Anti-patterns to avoid:

Narrative-only summaries without structure. Producing summaries as unstructured paragraphs. Narrative summaries are inherently prone to material content loss because the author (or model) must decide what to include and what to omit without explicit guidance. Structured templates make the preservation requirements explicit.
Summarising without original retention. Replacing the original content with the summary and discarding the original. Once the original is lost, fidelity can never be verified, and material content that was dropped can never be recovered. Original retention is mandatory.
Uniform compression without content awareness. Applying the same compression ratio to all content regardless of materiality. A 70% compression target that reduces a 50-word commitment to 15 words may lose critical specifics. Compression should be content-aware, preserving material content at higher fidelity than background context.
Summarisation without fidelity verification. Generating summaries and deploying them without any check on whether material content was preserved. This is equivalent to deploying code without testing. Fidelity checks should be systematic, not occasional.
Using summaries for regulatory evidence. Presenting summaries to regulators as evidence of what occurred in an interaction. Summaries are compressed representations and may not preserve the level of detail regulators require. Original content should be available for regulatory examination, with summaries used only as navigation aids.

Industry Considerations

Financial Services. Summaries of financial advice interactions must preserve: specific product recommendations with conditions, risk warnings with their stated basis, suitability assessment outcomes with the assessed criteria, value amounts with precision, and any disclaimers or limitations stated. FCA expectations for record-keeping under COBS 9.5 (suitability records) require that the basis for advice can be reconstructed from records. A summary that loses the conditionality of a recommendation may not meet this standard.

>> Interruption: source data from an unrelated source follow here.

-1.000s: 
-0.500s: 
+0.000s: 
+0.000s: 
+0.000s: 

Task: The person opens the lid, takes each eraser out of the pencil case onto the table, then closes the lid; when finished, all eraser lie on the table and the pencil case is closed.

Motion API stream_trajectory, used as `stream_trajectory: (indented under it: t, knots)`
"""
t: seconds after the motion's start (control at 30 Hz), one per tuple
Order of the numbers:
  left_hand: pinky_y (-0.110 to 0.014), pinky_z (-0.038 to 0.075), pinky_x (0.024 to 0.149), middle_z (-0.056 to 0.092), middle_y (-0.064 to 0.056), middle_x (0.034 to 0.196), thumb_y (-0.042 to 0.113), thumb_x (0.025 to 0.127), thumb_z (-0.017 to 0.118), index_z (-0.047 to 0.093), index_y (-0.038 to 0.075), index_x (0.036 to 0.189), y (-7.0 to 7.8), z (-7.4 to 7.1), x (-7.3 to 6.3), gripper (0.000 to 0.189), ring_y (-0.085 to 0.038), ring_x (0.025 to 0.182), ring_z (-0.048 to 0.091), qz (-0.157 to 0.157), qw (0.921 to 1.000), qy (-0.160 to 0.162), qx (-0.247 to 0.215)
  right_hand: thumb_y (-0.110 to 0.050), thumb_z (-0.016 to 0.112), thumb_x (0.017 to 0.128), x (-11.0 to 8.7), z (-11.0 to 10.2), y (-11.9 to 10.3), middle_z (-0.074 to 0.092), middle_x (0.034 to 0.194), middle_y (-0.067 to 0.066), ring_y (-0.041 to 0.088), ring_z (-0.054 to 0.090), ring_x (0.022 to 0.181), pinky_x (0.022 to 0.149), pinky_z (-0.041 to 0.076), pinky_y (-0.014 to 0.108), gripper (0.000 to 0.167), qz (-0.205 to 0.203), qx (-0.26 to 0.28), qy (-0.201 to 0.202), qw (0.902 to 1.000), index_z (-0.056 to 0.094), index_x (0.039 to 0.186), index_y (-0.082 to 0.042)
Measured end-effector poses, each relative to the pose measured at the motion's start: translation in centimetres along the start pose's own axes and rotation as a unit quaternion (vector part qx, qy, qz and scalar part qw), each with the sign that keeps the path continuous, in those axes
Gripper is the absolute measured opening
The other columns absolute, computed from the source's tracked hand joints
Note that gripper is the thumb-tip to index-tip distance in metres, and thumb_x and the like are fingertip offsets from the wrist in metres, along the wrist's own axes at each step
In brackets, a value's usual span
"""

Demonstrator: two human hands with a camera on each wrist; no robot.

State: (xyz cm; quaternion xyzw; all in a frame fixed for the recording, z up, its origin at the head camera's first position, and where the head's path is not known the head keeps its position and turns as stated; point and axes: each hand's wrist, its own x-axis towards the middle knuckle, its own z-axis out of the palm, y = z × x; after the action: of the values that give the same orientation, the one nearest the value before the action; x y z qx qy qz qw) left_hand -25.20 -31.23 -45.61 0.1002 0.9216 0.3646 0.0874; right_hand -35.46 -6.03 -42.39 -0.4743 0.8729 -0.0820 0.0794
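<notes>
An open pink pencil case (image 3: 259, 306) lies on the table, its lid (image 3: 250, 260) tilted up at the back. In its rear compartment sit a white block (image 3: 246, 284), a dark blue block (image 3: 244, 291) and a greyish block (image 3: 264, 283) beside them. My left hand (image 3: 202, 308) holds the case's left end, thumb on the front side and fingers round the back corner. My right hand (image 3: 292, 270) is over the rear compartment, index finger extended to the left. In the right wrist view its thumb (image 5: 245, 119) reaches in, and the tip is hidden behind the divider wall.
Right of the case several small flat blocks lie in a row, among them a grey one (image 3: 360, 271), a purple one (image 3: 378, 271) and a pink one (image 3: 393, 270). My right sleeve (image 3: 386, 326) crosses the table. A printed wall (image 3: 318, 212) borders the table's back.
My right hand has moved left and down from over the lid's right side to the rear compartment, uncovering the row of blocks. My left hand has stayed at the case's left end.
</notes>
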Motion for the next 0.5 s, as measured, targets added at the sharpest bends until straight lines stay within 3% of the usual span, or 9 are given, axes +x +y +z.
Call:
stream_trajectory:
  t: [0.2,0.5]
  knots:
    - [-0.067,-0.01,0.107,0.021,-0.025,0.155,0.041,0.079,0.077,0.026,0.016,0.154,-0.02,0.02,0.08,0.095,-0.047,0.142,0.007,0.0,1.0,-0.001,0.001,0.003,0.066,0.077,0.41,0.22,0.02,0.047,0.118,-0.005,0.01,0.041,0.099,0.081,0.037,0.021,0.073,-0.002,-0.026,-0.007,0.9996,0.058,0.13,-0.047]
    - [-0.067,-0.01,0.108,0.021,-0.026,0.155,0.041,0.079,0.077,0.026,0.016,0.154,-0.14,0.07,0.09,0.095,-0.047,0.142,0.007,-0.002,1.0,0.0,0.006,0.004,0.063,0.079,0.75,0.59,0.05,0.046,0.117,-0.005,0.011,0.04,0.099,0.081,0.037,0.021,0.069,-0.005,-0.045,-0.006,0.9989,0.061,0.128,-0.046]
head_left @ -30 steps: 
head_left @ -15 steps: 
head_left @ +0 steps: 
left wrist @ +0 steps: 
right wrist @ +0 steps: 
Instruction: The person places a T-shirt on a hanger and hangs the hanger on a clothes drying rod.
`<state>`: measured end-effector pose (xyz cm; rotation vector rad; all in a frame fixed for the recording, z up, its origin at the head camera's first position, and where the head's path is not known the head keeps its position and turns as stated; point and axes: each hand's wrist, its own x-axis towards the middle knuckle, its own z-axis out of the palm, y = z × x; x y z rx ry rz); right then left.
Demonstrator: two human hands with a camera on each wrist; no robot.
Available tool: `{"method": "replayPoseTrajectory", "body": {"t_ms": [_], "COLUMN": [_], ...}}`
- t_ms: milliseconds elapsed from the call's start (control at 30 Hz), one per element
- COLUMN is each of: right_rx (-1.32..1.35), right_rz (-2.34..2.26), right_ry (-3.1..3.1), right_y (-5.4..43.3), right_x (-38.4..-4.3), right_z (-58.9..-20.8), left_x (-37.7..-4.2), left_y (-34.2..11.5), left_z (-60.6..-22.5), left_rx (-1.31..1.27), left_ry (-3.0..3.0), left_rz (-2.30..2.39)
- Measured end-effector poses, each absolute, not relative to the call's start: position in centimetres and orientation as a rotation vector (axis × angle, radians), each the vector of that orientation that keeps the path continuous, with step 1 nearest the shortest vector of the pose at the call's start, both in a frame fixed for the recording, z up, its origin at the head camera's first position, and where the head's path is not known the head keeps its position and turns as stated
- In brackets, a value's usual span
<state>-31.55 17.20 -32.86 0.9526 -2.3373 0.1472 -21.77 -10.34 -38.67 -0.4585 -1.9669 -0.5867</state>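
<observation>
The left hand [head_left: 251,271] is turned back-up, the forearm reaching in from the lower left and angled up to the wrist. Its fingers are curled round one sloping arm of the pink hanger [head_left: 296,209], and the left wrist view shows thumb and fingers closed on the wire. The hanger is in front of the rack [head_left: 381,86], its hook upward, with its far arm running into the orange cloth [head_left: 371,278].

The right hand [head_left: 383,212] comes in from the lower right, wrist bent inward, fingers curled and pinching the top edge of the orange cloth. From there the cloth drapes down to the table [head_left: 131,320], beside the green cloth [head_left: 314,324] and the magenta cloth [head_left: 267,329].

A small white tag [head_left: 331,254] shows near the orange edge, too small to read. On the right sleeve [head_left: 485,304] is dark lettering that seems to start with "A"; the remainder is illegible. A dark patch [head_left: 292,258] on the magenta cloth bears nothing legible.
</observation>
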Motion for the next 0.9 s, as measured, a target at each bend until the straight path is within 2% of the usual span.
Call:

Healthcare. Summaries of clinical interactions must preserve: differential diagnoses with stated probabilities, recommended tests with their clinical rationale, contraindications with their basis, patient-expressed preferences and refusals, and informed consent status. Loss of diagnostic uncertainty in a clinical summary can lead to premature treatment decisions with direct patient safety consequences.

Legal. Summaries of legal consultations must preserve: legal advice given with its stated limitations, client instructions with their conditions, conflict of interest disclosures, and privilege assertions. Loss of advice limitations in a summary could expose the firm to professional liability claims.

Maturity Model

Basic Implementation — The organisation has defined material content categories and documented preservation requirements. Summaries are generated using structured templates with dedicated sections for decisions, commitments, constraints, uncertainties, and refusals. Original content is retained alongside summaries with linkage. Fidelity is checked manually on a sample basis (e.g., 5% of summaries reviewed monthly). This level meets the minimum mandatory requirements but relies on sampling rather than systematic fidelity verification.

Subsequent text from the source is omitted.